TASK – Could you retype every line of the data underneath without altering anything?

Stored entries
- Opening Delimiter -

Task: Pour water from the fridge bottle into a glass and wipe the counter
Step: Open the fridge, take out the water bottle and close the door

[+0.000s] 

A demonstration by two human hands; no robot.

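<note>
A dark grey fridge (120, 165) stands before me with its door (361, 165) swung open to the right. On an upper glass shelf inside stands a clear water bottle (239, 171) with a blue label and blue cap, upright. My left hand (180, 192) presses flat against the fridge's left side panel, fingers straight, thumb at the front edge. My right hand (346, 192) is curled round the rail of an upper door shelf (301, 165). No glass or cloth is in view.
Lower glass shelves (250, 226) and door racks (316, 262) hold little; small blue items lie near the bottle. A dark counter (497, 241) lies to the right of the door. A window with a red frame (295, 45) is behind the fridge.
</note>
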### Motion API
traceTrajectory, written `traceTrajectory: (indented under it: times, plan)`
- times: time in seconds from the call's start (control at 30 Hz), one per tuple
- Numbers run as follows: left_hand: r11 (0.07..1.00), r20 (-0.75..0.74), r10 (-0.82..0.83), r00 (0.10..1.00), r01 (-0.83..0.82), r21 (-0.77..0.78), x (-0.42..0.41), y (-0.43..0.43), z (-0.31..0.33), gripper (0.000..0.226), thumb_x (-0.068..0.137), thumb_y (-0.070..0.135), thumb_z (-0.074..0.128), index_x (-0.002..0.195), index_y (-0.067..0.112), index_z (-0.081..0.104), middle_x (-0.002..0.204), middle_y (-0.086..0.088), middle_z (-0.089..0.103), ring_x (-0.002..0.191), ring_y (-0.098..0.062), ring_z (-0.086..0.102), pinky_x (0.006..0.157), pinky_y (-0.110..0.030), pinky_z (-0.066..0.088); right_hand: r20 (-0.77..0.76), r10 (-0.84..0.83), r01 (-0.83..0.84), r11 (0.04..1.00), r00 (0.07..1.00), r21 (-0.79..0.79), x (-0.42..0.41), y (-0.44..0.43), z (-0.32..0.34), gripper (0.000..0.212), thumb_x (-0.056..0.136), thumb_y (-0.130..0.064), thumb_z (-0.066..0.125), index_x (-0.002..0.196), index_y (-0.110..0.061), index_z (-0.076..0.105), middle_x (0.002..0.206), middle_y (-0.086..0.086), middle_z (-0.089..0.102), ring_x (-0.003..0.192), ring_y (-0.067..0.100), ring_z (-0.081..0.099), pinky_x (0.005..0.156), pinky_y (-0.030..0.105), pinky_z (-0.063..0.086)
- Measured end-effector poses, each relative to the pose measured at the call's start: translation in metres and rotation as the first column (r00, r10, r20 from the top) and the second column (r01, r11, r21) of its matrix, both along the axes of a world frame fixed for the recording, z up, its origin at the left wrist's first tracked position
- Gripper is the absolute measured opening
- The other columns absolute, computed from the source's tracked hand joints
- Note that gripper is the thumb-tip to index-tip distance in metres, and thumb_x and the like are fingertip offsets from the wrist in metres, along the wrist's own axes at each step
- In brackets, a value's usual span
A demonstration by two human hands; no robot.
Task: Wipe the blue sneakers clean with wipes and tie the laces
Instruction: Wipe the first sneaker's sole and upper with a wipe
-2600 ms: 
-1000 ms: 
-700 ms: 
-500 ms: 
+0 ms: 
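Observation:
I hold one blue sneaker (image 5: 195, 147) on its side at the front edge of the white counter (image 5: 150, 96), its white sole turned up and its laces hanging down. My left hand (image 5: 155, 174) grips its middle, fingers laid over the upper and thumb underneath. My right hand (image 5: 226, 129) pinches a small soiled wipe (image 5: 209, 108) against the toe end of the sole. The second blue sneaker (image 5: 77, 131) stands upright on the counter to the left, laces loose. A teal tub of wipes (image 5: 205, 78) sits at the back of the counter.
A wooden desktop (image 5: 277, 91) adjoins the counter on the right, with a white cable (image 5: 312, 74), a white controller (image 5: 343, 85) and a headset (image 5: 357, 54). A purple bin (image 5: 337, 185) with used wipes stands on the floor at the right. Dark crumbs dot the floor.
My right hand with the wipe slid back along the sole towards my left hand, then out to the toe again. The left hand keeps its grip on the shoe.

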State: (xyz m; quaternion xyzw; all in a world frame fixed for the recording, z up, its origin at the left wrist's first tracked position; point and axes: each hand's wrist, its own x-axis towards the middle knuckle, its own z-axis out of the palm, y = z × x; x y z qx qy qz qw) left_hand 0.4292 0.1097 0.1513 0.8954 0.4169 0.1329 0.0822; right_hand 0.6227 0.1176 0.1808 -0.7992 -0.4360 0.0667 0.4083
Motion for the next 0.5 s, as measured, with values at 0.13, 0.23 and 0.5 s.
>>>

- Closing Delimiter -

ANSWER SPACE –
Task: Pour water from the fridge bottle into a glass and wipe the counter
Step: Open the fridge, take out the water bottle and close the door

[+0.000s] 

A demonstration by two human hands; no robot.

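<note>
A dark grey fridge (120, 165) stands before me with its door (361, 165) swung open to the right. On an upper glass shelf inside stands a clear water bottle (239, 171) with a blue label and blue cap, upright. My left hand (180, 192) presses flat against the fridge's left side panel, fingers straight, thumb at the front edge. My right hand (346, 192) is curled round the rail of an upper door shelf (301, 165). No glass or cloth is in view.
Lower glass shelves (250, 226) and door racks (316, 262) hold little; small blue items lie near the bottle. A dark counter (497, 241) lies to the right of the door. A window with a red frame (295, 45) is behind the fridge.
</note>
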### Motion API
traceTrajectory, written `traceTrajectory: (indented under it: times, plan)`
- times: time in seconds from the call's start (control at 30 Hz), one per tuple
- Numbers run as follows: left_hand: r11 (0.07..1.00), r20 (-0.75..0.74), r10 (-0.82..0.83), r00 (0.10..1.00), r01 (-0.83..0.82), r21 (-0.77..0.78), x (-0.42..0.41), y (-0.43..0.43), z (-0.31..0.33), gripper (0.000..0.226), thumb_x (-0.068..0.137), thumb_y (-0.070..0.135), thumb_z (-0.074..0.128), index_x (-0.002..0.195), index_y (-0.067..0.112), index_z (-0.081..0.104), middle_x (-0.002..0.204), middle_y (-0.086..0.088), middle_z (-0.089..0.103), ring_x (-0.002..0.191), ring_y (-0.098..0.062), ring_z (-0.086..0.102), pinky_x (0.006..0.157), pinky_y (-0.110..0.030), pinky_z (-0.066..0.088); right_hand: r20 (-0.77..0.76), r10 (-0.84..0.83), r01 (-0.83..0.84), r11 (0.04..1.00), r00 (0.07..1.00), r21 (-0.79..0.79), x (-0.42..0.41), y (-0.44..0.43), z (-0.32..0.34), gripper (0.000..0.212), thumb_x (-0.056..0.136), thumb_y (-0.130..0.064), thumb_z (-0.066..0.125), index_x (-0.002..0.196), index_y (-0.110..0.061), index_z (-0.076..0.105), middle_x (0.002..0.206), middle_y (-0.086..0.086), middle_z (-0.089..0.102), ring_x (-0.003..0.192), ring_y (-0.067..0.100), ring_z (-0.081..0.099), pinky_x (0.005..0.156), pinky_y (-0.030..0.105), pinky_z (-0.063..0.086)
- Measured end-effector poses, each relative to the pose measured at the call's start: translation in metres and rotation as the first column (r00, r10, r20 from the top) and the second column (r01, r11, r21) of its matrix, both along the axes of a world frame fixed for the recording, z up, its origin at the left wrist's first tracked position
- Gripper is the absolute measured opening
- The other columns absolute, computed from the source's tracked hand joints
- Note that gripper is the thumb-tip to index-tip distance in metres, and thumb_x and the like are fingertip offsets from the wrist in metres, along the wrist's own axes at each step
- In brackets, a value's usual span
A demonstration by two human hands; no robot.
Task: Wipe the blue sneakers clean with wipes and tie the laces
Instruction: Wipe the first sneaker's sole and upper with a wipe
-2600 ms: 
-1000 ms: 
-700 ms: 
-500 ms: 
+0 ms: 
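Observation:
I hold one blue sneaker (image 5: 195, 147) on its side at the front edge of the white counter (image 5: 150, 96), its white sole turned up and its laces hanging down. My left hand (image 5: 155, 174) grips its middle, fingers laid over the upper and thumb underneath. My right hand (image 5: 226, 129) pinches a small soiled wipe (image 5: 209, 108) against the toe end of the sole. The second blue sneaker (image 5: 77, 131) stands upright on the counter to the left, laces loose. A teal tub of wipes (image 5: 205, 78) sits at the back of the counter.
A wooden desktop (image 5: 277, 91) adjoins the counter on the right, with a white cable (image 5: 312, 74), a white controller (image 5: 343, 85) and a headset (image 5: 357, 54). A purple bin (image 5: 337, 185) with used wipes stands on the floor at the right. Dark crumbs dot the floor.
My right hand with the wipe slid back along the sole towards my left hand, then out to the toe again. The left hand keeps its grip on the shoe.
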
State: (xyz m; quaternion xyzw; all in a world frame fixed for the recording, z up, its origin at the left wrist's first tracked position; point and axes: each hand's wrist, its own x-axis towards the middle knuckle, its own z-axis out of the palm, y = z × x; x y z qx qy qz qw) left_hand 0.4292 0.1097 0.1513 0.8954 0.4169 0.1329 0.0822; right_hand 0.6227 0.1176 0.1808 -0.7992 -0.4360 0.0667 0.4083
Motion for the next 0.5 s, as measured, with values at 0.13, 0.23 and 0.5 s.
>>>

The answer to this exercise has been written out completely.